▶ [Task instructions]
Please transcribe the entries below without omitting a single character.

▶ [Data excerpts]

----

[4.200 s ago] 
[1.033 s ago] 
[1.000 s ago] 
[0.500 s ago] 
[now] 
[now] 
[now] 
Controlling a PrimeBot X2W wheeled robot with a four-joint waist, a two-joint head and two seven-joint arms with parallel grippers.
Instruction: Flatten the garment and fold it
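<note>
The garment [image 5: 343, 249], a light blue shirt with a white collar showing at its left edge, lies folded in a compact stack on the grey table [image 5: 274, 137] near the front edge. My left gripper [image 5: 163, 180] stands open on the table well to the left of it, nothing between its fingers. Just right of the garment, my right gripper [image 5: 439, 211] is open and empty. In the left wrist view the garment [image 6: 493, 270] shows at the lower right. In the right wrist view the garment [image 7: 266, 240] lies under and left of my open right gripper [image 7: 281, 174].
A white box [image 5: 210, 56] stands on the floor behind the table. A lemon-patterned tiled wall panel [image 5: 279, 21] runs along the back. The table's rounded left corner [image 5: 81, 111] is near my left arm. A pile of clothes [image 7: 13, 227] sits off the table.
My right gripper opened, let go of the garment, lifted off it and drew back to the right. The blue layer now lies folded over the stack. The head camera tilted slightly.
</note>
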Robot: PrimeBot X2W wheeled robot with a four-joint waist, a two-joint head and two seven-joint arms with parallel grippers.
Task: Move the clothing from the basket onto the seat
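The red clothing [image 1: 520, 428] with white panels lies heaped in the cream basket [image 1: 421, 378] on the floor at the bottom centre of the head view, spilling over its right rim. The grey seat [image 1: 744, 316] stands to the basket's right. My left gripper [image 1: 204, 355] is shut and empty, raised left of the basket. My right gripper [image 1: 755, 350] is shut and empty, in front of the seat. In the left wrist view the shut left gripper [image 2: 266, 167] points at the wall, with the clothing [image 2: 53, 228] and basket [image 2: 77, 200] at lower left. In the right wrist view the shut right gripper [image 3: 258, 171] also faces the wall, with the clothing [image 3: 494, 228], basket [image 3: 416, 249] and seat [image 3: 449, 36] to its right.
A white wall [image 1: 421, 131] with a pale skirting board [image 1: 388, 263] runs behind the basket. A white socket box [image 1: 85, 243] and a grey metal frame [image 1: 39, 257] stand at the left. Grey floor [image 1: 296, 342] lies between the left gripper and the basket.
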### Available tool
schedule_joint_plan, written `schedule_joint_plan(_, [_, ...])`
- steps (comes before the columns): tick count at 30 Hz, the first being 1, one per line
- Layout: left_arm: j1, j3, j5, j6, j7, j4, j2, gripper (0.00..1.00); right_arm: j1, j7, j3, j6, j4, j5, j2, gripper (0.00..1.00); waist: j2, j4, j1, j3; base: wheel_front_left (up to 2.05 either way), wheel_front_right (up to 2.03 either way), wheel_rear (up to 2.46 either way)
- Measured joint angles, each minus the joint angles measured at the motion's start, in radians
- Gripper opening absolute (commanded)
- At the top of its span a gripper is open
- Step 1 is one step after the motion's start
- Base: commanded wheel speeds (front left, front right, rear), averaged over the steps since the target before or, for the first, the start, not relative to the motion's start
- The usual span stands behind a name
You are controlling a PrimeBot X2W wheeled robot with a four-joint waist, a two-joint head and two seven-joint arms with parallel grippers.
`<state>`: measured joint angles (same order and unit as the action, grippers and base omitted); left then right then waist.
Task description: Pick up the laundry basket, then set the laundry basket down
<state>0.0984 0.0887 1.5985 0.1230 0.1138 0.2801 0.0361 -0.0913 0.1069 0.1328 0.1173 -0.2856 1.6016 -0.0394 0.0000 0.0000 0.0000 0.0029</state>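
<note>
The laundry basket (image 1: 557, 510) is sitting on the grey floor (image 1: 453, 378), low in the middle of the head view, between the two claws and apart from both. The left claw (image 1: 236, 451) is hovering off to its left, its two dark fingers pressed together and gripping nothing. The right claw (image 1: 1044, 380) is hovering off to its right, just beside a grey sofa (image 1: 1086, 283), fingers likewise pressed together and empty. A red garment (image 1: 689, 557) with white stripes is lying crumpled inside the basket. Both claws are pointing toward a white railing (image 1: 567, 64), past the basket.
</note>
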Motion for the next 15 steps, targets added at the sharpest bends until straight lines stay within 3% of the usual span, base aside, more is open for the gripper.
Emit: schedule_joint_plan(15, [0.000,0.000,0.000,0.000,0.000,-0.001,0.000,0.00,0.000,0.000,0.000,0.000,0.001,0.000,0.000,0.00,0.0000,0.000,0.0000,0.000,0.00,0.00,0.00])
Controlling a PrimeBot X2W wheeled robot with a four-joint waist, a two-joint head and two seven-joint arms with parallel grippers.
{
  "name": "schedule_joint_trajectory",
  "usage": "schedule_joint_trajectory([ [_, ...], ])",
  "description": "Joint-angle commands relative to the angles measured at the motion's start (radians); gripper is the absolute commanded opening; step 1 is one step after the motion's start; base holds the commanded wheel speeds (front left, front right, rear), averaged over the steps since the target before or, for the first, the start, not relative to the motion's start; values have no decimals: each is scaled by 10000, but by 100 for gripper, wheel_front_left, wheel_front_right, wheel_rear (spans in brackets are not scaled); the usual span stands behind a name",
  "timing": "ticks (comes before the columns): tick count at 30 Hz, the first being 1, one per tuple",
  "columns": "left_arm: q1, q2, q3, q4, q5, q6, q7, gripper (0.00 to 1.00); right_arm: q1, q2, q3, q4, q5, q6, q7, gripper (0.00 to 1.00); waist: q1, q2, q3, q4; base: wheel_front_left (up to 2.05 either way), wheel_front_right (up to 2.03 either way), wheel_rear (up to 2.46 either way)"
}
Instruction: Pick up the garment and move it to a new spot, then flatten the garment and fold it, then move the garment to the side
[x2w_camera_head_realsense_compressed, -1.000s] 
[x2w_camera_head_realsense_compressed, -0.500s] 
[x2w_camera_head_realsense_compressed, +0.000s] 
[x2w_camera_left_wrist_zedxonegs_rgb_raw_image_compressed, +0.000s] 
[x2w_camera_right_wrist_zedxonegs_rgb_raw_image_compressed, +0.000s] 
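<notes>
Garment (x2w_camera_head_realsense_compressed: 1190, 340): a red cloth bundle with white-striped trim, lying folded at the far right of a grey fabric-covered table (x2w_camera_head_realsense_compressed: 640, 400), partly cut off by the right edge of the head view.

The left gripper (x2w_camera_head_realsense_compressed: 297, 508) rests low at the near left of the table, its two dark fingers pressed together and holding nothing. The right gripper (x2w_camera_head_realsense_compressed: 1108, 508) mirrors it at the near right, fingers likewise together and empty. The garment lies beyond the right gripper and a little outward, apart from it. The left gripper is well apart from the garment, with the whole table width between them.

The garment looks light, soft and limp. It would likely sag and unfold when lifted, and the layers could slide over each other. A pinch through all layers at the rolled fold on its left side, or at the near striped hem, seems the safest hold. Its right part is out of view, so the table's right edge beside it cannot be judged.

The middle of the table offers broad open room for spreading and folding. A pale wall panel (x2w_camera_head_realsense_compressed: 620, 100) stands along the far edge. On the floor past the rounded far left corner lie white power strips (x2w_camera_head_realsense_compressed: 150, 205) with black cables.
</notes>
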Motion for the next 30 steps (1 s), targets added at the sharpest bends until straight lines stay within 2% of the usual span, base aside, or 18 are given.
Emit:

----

▶ [Answer for this exercise]
[4.200 s ago] 
[1.033 s ago] 
[1.000 s ago] 
[0.500 s ago] 
[now] 
[now] 
[now] 
Controlling a PrimeBot X2W wheeled robot with a four-joint waist, a two-joint head and two seven-joint arms with parallel grippers.
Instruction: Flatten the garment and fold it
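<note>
The garment [image 5: 343, 249], a light blue shirt with a white collar showing at its left edge, lies folded in a compact stack on the grey table [image 5: 274, 137] near the front edge. My left gripper [image 5: 163, 180] stands open on the table well to the left of it, nothing between its fingers. Just right of the garment, my right gripper [image 5: 439, 211] is open and empty. In the left wrist view the garment [image 6: 493, 270] shows at the lower right. In the right wrist view the garment [image 7: 266, 240] lies under and left of my open right gripper [image 7: 281, 174].
A white box [image 5: 210, 56] stands on the floor behind the table. A lemon-patterned tiled wall panel [image 5: 279, 21] runs along the back. The table's rounded left corner [image 5: 81, 111] is near my left arm. A pile of clothes [image 7: 13, 227] sits off the table.
My right gripper opened, let go of the garment, lifted off it and drew back to the right. The blue layer now lies folded over the stack. The head camera tilted slightly.
</note>
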Robot: PrimeBot X2W wheeled robot with a four-joint waist, a two-joint head and two seven-joint arms with parallel grippers.
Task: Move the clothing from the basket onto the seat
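The red clothing [image 1: 520, 428] with white panels lies heaped in the cream basket [image 1: 421, 378] on the floor at the bottom centre of the head view, spilling over its right rim. The grey seat [image 1: 744, 316] stands to the basket's right. My left gripper [image 1: 204, 355] is shut and empty, raised left of the basket. My right gripper [image 1: 755, 350] is shut and empty, in front of the seat. In the left wrist view the shut left gripper [image 2: 266, 167] points at the wall, with the clothing [image 2: 53, 228] and basket [image 2: 77, 200] at lower left. In the right wrist view the shut right gripper [image 3: 258, 171] also faces the wall, with the clothing [image 3: 494, 228], basket [image 3: 416, 249] and seat [image 3: 449, 36] to its right.
A white wall [image 1: 421, 131] with a pale skirting board [image 1: 388, 263] runs behind the basket. A white socket box [image 1: 85, 243] and a grey metal frame [image 1: 39, 257] stand at the left. Grey floor [image 1: 296, 342] lies between the left gripper and the basket.
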### Available tool
schedule_joint_plan, written `schedule_joint_plan(_, [_, ...])`
- steps (comes before the columns): tick count at 30 Hz, the first being 1, one per line
- Layout: left_arm: j1, j3, j5, j6, j7, j4, j2, gripper (0.00..1.00); right_arm: j1, j7, j3, j6, j4, j5, j2, gripper (0.00..1.00); waist: j2, j4, j1, j3; base: wheel_front_left (up to 2.05 either way), wheel_front_right (up to 2.03 either way), wheel_rear (up to 2.46 either way)
- Measured joint angles, each minus the joint angles measured at the motion's start, in radians
- Gripper opening absolute (commanded)
- At the top of its span a gripper is open
- Step 1 is one step after the motion's start
- Base: commanded wheel speeds (front left, front right, rear), averaged over the steps since the target before or, for the first, the start, not relative to the motion's start
- The usual span stands behind a name
You are controlling a PrimeBot X2W wheeled robot with a four-joint waist, a two-joint head and two seven-joint arms with parallel grippers.
`<state>`: measured joint angles (same order and unit as the action, grippers and base omitted); left then right then waist.
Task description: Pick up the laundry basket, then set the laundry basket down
<state>0.0984 0.0887 1.5985 0.1230 0.1138 0.2801 0.0361 -0.0913 0.1069 0.1328 0.1173 -0.2856 1.6016 -0.0394 0.0000 0.0000 0.0000 0.0029</state>
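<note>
The laundry basket (image 1: 557, 510) is sitting on the grey floor (image 1: 453, 378), low in the middle of the head view, between the two claws and apart from both. The left claw (image 1: 236, 451) is hovering off to its left, its two dark fingers pressed together and gripping nothing. The right claw (image 1: 1044, 380) is hovering off to its right, just beside a grey sofa (image 1: 1086, 283), fingers likewise pressed together and empty. A red garment (image 1: 689, 557) with white stripes is lying crumpled inside the basket. Both claws are pointing toward a white railing (image 1: 567, 64), past the basket.
</note>
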Motion for the next 15 steps, targets added at the sharpest bends until straight lines stay within 3% of the usual span, base aside, more is open for the gripper.
Emit: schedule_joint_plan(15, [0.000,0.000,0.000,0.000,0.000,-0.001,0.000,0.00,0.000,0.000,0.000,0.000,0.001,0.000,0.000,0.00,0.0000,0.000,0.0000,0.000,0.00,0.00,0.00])
Controlling a PrimeBot X2W wheeled robot with a four-joint waist, a two-joint head and two seven-joint arms with parallel grippers.
{
  "name": "schedule_joint_trajectory",
  "usage": "schedule_joint_trajectory([ [_, ...], ])",
  "description": "Joint-angle commands relative to the angles measured at the motion's start (radians); gripper is the absolute commanded opening; step 1 is one step after the motion's start; base holds the commanded wheel speeds (front left, front right, rear), averaged over the steps since the target before or, for the first, the start, not relative to the motion's start; values have no decimals: each is scaled by 10000, but by 100 for gripper, wheel_front_left, wheel_front_right, wheel_rear (spans in brackets are not scaled); the usual span stands behind a name",
  "timing": "ticks (comes before the columns): tick count at 30 Hz, the first being 1, one per tuple",
  "columns": "left_arm: q1, q2, q3, q4, q5, q6, q7, gripper (0.00 to 1.00); right_arm: q1, q2, q3, q4, q5, q6, q7, gripper (0.00 to 1.00); waist: q1, q2, q3, q4; base: wheel_front_left (up to 2.05 either way), wheel_front_right (up to 2.03 either way), wheel_rear (up to 2.46 either way)"
}
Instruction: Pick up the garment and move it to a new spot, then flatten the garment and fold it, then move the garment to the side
[x2w_camera_head_realsense_compressed, -1.000s] 
[x2w_camera_head_realsense_compressed, -0.500s] 
[x2w_camera_head_realsense_compressed, +0.000s] 
[x2w_camera_left_wrist_zedxonegs_rgb_raw_image_compressed, +0.000s] 
[x2w_camera_right_wrist_zedxonegs_rgb_raw_image_compressed, +0.000s] 
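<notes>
Garment (x2w_camera_head_realsense_compressed: 1190, 340): a red cloth bundle with white-striped trim, lying folded at the far right of a grey fabric-covered table (x2w_camera_head_realsense_compressed: 640, 400), partly cut off by the right edge of the head view.

The left gripper (x2w_camera_head_realsense_compressed: 297, 508) rests low at the near left of the table, its two dark fingers pressed together and holding nothing. The right gripper (x2w_camera_head_realsense_compressed: 1108, 508) mirrors it at the near right, fingers likewise together and empty. The garment lies beyond the right gripper and a little outward, apart from it. The left gripper is well apart from the garment, with the whole table width between them.

The garment looks light, soft and limp. It would likely sag and unfold when lifted, and the layers could slide over each other. A pinch through all layers at the rolled fold on its left side, or at the near striped hem, seems the safest hold. Its right part is out of view, so the table's right edge beside it cannot be judged.

The middle of the table offers broad open room for spreading and folding. A pale wall panel (x2w_camera_head_realsense_compressed: 620, 100) stands along the far edge. On the floor past the rounded far left corner lie white power strips (x2w_camera_head_realsense_compressed: 150, 205) with black cables.
</notes>
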Motion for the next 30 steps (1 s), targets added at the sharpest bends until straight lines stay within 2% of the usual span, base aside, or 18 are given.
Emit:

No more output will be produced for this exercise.